### EXERCISE OBJECTIVE
The finished copy should hold every entry exactly as given, and no pictures.

### DATASET RECORDS
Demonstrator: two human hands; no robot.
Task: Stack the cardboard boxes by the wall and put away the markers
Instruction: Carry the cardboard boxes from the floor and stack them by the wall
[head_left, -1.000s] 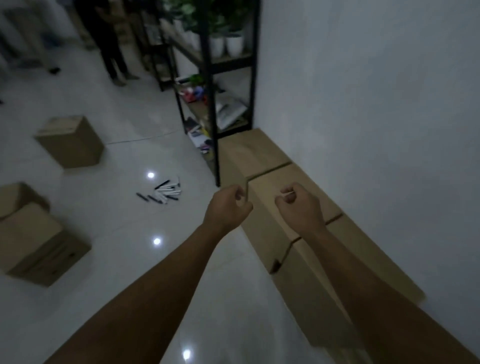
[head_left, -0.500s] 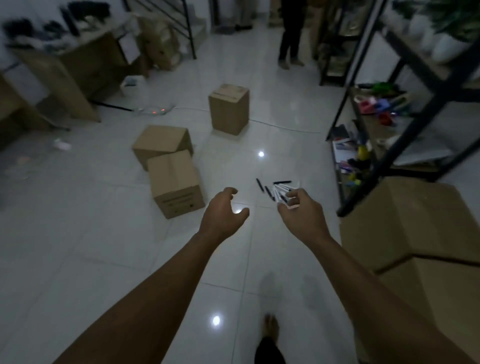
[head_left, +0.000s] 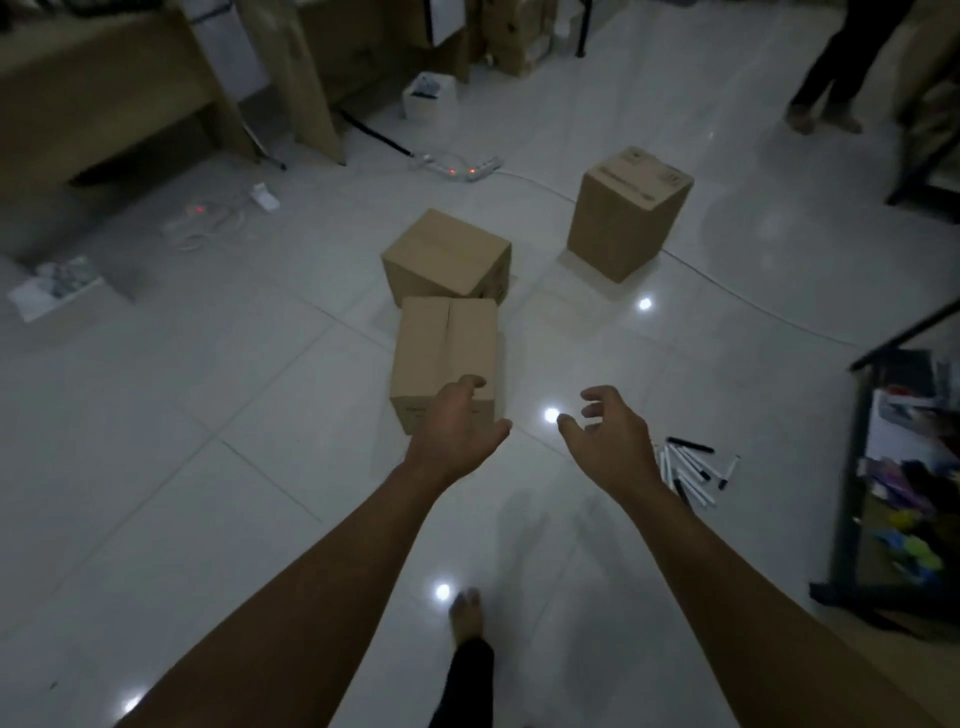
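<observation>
Three brown cardboard boxes stand on the white tiled floor. The nearest box (head_left: 445, 349) lies straight ahead; my left hand (head_left: 453, 432) hovers over its near end, fingers spread and empty. A second box (head_left: 447, 258) sits just behind it, touching it. A taller box (head_left: 628, 212) stands apart at the right. My right hand (head_left: 613, 441) is open and empty over bare floor right of the nearest box. A loose pile of black and white markers (head_left: 691, 470) lies on the floor just right of that hand.
A black metal shelf (head_left: 857, 467) with colourful items lines the right edge. A person's legs (head_left: 831, 67) stand at the far right. Power strips and a cable (head_left: 467, 169) run across the floor behind the boxes. Wooden desks (head_left: 104, 93) fill the far left. My foot (head_left: 465, 613) is below.
My view has swung left from the wall stack to the open floor. The loose boxes are now closer and centred. Both hands have opened and reach forward.
</observation>
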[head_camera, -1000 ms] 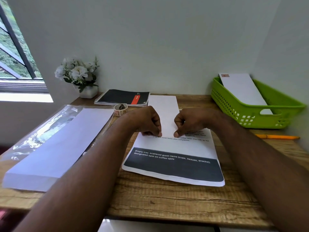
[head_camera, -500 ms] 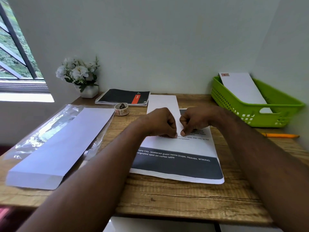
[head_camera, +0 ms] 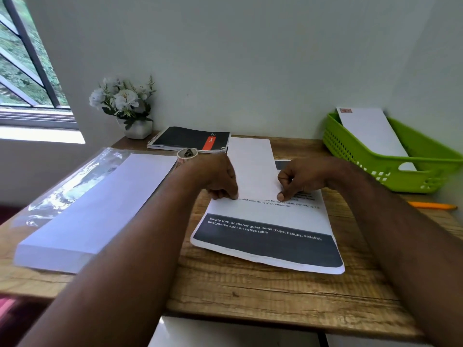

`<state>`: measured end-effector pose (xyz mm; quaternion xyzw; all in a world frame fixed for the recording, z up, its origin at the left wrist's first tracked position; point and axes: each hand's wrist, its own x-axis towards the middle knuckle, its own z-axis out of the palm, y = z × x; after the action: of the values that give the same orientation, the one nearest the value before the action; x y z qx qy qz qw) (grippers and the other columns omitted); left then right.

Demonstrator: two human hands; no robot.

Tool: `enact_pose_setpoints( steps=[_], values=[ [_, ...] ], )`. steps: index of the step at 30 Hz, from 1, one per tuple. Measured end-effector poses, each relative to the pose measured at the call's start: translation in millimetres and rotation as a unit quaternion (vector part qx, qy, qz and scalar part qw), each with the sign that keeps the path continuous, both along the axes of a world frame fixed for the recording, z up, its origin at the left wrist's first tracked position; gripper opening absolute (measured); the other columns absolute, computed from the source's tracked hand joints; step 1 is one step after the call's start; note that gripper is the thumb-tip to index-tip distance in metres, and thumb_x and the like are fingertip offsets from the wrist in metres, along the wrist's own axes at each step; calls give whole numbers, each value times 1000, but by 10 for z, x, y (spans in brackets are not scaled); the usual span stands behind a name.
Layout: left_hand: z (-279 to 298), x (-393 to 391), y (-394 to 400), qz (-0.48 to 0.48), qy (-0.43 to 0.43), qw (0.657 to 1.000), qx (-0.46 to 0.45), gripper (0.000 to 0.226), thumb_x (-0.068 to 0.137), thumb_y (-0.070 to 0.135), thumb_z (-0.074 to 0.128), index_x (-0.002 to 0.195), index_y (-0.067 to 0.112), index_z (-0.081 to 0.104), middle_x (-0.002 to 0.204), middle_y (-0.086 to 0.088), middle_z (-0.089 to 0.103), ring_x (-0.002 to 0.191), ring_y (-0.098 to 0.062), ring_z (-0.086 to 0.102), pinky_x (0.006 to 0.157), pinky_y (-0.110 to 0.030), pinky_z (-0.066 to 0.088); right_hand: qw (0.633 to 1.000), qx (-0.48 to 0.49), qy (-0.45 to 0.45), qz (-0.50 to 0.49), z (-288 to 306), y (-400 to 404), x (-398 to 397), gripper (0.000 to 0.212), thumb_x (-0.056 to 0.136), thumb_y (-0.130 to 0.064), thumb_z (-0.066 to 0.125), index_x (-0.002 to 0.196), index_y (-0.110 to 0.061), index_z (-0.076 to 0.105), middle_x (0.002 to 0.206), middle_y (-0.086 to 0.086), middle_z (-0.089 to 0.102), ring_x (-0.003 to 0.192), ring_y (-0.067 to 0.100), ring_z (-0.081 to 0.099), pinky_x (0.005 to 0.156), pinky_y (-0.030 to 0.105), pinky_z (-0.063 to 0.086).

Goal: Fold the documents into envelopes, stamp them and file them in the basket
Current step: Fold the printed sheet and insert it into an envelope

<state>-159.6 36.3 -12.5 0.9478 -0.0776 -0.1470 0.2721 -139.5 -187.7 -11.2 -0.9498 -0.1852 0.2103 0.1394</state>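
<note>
Change: both hands are spreading apart again along the near edge of the blank envelope, after having been drawn almost knuckle to knuckle half a second ago; the printed sheet is lying where it was.
Surface (head_camera: 275, 296): wooden, carrying everything named below; the printed document is serving as the landmark.
Envelope stack (head_camera: 100, 204): lying well to the left of the document, half out of a clear plastic wrapper, so plenty is left to fill.
Document (head_camera: 268, 236): lying flat and unfolded near the front edge, dark band toward the person; no crease is showing yet.
Basket (head_camera: 390, 159): green, sitting behind and to the right of the document, already holding one stamped envelope (head_camera: 370, 134), so one round is looking finished.
Blank envelope (head_camera: 253, 166): lying on the far part of the document, its near edge between the hands.
Left hand (head_camera: 218, 179): curled, fingertips pinching the envelope's near left corner against the document.
Right hand (head_camera: 298, 179): curled likewise, thumb and finger pinching the near right corner.
Stamp roll (head_camera: 187, 154): standing behind and left of the document, just beyond the left hand.
Progress: this document is waiting to be folded, inserted, stamped and filed.
</note>
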Motion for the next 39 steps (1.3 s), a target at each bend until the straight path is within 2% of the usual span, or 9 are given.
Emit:
enact_pose_setpoints(
  steps=[5,9,11,14,18,23,27,31,39],
  values=[
    [82,-7,218,3,23,999,44,9,74,9,81,75,8,72,72,-6,71,60,-15,64,58,-24,54,1000,7,6,0,-5,-10,18,34,77,-32,78,59,-19,52,54,-12,53,61,8,46,62,26,37],
    [7,-39,109,-48,-132,989,50,13,73,16,79,67,14,68,63,4,65,60,-11,57,61,-24,45,1000,15,11,-1,0,-17,-12,33,78,-31,77,60,-19,52,57,-10,53,61,8,45,59,25,36],
    [-29,-107,-95,-95,-168,981,27,11,76,21,78,72,18,68,68,9,61,63,-8,55,61,-22,44,1000,17,13,-3,8,-12,-28,33,78,-31,77,60,-19,52,59,-8,53,62,9,45,60,25,36],
    [-77,-141,-308,-138,-164,976,37,13,78,27,79,85,19,72,76,14,60,67,-5,55,60,-18,41,1000,24,19,-6,17,-4,-41,33,80,-30,75,61,-19,50,60,-7,52,62,8,44,59,23,35],
    [-97,-68,-321,-122,-175,976,50,17,78,20,80,93,13,78,88,1,74,71,-9,63,77,-29,55,997,59,38,9,8,-44,-72,34,81,-31,74,65,-19,47,60,-7,49,57,6,41,54,19,33],
    [-77,-51,-333,-132,-183,972,64,16,79,22,78,91,11,76,90,-2,74,67,-7,60,77,-31,55,996,76,-11,33,-36,-94,-73,29,70,-33,83,77,-21,57,72,-11,57,65,3,48,61,20,39],
    [-47,-47,-308,-150,-155,975,46,18,77,25,80,88,12,76,88,-1,74,76,-14,67,82,-36,58,993,111,-26,33,-42,-98,-66,32,65,-33,85,91,-28,67,79,-11,65,69,2,53,67,24,41],
    [-24,-36,-299,-162,-151,974,40,16,79,16,78,94,11,76,94,-2,75,82,-14,68,86,-37,57,991,121,-49,34,-24,-85,-85,31,68,-31,84,97,-31,73,89,-9,68,64,-4,52,64,16,40],
    [-41,-38,-302,-177,-183,966,49,17,81,14,74,97,10,76,95,-2,75,82,-13,68,86,-36,57,988,-7,-135,71,21,32,-106,26,74,-35,79,99,-27,75,103,-12,68,79,2,58,68,19,44]
  ],
)
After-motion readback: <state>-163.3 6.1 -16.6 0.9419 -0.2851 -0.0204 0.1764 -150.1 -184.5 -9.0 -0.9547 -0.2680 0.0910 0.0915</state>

### ANSWER BOX
Demonstrator: two human hands; no robot.
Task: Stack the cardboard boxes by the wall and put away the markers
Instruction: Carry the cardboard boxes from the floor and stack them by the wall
[head_left, -1.000s] 
[head_left, -0.500s] 
[head_left, +0.000s] 
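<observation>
Three brown cardboard boxes stand on the white tiled floor. The nearest box (head_left: 445, 349) lies straight ahead; my left hand (head_left: 453, 432) hovers over its near end, fingers spread and empty. A second box (head_left: 447, 258) sits just behind it, touching it. A taller box (head_left: 628, 212) stands apart at the right. My right hand (head_left: 613, 441) is open and empty over bare floor right of the nearest box. A loose pile of black and white markers (head_left: 691, 470) lies on the floor just right of that hand.
A black metal shelf (head_left: 857, 467) with colourful items lines the right edge. A person's legs (head_left: 831, 67) stand at the far right. Power strips and a cable (head_left: 467, 169) run across the floor behind the boxes. Wooden desks (head_left: 104, 93) fill the far left. My foot (head_left: 465, 613) is below.
My view has swung left from the wall stack to the open floor. The loose boxes are now closer and centred. Both hands have opened and reach forward.
</observation>
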[head_camera, -1000 ms] 
[head_camera, -500 ms] 
[head_camera, +0 ms] 

`<state>`: measured end-effector pose (xyz mm; quaternion xyzw; all in a world frame fixed for the recording, z up, its origin at the left wrist's first tracked position; point and axes: each hand's wrist, its own x-axis towards the middle knuckle, its own z-axis out of the palm, y = z × x; after the action: of the values that give the same orientation, the one nearest the value before the action; x y z qx qy qz qw) (grippers and the other columns omitted); left then right.

Demonstrator: two human hands; no robot.

Tool: `enact_pose_setpoints( steps=[_], values=[ [_, ...] ], )`. steps: index of the step at 30 Hz, from 1, one per tuple. Measured end-effector poses, each relative to the pose measured at the call's start: translation in millimetres and rotation as a unit quaternion (vector part qx, qy, qz and scalar part qw), each with the sign that keeps the path continuous, both along the axes of a world frame fixed for the recording, z up, its origin at the left wrist's first tracked position; gripper opening absolute (measured); the other columns absolute, computed from the source's tracked hand joints; step 1 is one step after the call's start; note that gripper is the thumb-tip to index-tip distance in metres, and thumb_x and the like are fingertip offsets from the wrist in metres, along the wrist's own axes at each step; calls give whole numbers, each value times 1000, but by 10 for z, x, y (spans in brackets are not scaled); the usual span stands behind a name.
Layout: left_hand: z (-279 to 298), x (-393 to 391), y (-394 to 400), qz (-0.48 to 0.48), qy (-0.43 to 0.43), qw (0.657 to 1.000), qx (-0.46 to 0.45), gripper (0.000 to 0.226), thumb_x (-0.068 to 0.137), thumb_y (-0.070 to 0.135), thumb_z (-0.074 to 0.128), index_x (-0.002 to 0.195), index_y (-0.067 to 0.112), index_z (-0.081 to 0.104), middle_x (-0.002 to 0.204), middle_y (-0.086 to 0.088), middle_z (-0.089 to 0.103), ring_x (-0.002 to 0.191), ring_y (-0.098 to 0.062), ring_z (-0.086 to 0.102), pinky_x (0.006 to 0.157), pinky_y (-0.110 to 0.030), pinky_z (-0.066 to 0.088); right_hand: qw (0.633 to 1.000), qx (-0.48 to 0.49), qy (-0.45 to 0.45), qz (-0.50 to 0.49), z (-288 to 306), y (-400 to 404), x (-398 to 397), gripper (0.000 to 0.212), thumb_x (-0.056 to 0.136), thumb_y (-0.130 to 0.064), thumb_z (-0.066 to 0.125), index_x (-0.002 to 0.196), index_y (-0.110 to 0.061), index_z (-0.076 to 0.105), middle_x (0.002 to 0.206), middle_y (-0.086 to 0.086), middle_z (-0.089 to 0.102), ring_x (-0.003 to 0.192), ring_y (-0.067 to 0.100), ring_z (-0.081 to 0.099), pinky_x (0.005 to 0.156), pinky_y (-0.030 to 0.105), pinky_z (-0.063 to 0.086).

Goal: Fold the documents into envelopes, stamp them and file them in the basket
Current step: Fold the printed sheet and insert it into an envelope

<state>-159.6 36.3 -12.5 0.9478 -0.0776 -0.1470 0.2721 -139.5 -187.7 -11.2 -0.9498 -0.1852 0.2103 0.1394</state>
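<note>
Change: both hands are spreading apart again along the near edge of the blank envelope, after having been drawn almost knuckle to knuckle half a second ago; the printed sheet is lying where it was.
Surface (head_camera: 275, 296): wooden, carrying everything named below; the printed document is serving as the landmark.
Envelope stack (head_camera: 100, 204): lying well to the left of the document, half out of a clear plastic wrapper, so plenty is left to fill.
Document (head_camera: 268, 236): lying flat and unfolded near the front edge, dark band toward the person; no crease is showing yet.
Basket (head_camera: 390, 159): green, sitting behind and to the right of the document, already holding one stamped envelope (head_camera: 370, 134), so one round is looking finished.
Blank envelope (head_camera: 253, 166): lying on the far part of the document, its near edge between the hands.
Left hand (head_camera: 218, 179): curled, fingertips pinching the envelope's near left corner against the document.
Right hand (head_camera: 298, 179): curled likewise, thumb and finger pinching the near right corner.
Stamp roll (head_camera: 187, 154): standing behind and left of the document, just beyond the left hand.
Progress: this document is waiting to be folded, inserted, stamped and filed.
</note>
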Motion for the next 39 steps (1.3 s), a target at each bend until the straight path is within 2% of the usual span, or 9 are given.
Emit:
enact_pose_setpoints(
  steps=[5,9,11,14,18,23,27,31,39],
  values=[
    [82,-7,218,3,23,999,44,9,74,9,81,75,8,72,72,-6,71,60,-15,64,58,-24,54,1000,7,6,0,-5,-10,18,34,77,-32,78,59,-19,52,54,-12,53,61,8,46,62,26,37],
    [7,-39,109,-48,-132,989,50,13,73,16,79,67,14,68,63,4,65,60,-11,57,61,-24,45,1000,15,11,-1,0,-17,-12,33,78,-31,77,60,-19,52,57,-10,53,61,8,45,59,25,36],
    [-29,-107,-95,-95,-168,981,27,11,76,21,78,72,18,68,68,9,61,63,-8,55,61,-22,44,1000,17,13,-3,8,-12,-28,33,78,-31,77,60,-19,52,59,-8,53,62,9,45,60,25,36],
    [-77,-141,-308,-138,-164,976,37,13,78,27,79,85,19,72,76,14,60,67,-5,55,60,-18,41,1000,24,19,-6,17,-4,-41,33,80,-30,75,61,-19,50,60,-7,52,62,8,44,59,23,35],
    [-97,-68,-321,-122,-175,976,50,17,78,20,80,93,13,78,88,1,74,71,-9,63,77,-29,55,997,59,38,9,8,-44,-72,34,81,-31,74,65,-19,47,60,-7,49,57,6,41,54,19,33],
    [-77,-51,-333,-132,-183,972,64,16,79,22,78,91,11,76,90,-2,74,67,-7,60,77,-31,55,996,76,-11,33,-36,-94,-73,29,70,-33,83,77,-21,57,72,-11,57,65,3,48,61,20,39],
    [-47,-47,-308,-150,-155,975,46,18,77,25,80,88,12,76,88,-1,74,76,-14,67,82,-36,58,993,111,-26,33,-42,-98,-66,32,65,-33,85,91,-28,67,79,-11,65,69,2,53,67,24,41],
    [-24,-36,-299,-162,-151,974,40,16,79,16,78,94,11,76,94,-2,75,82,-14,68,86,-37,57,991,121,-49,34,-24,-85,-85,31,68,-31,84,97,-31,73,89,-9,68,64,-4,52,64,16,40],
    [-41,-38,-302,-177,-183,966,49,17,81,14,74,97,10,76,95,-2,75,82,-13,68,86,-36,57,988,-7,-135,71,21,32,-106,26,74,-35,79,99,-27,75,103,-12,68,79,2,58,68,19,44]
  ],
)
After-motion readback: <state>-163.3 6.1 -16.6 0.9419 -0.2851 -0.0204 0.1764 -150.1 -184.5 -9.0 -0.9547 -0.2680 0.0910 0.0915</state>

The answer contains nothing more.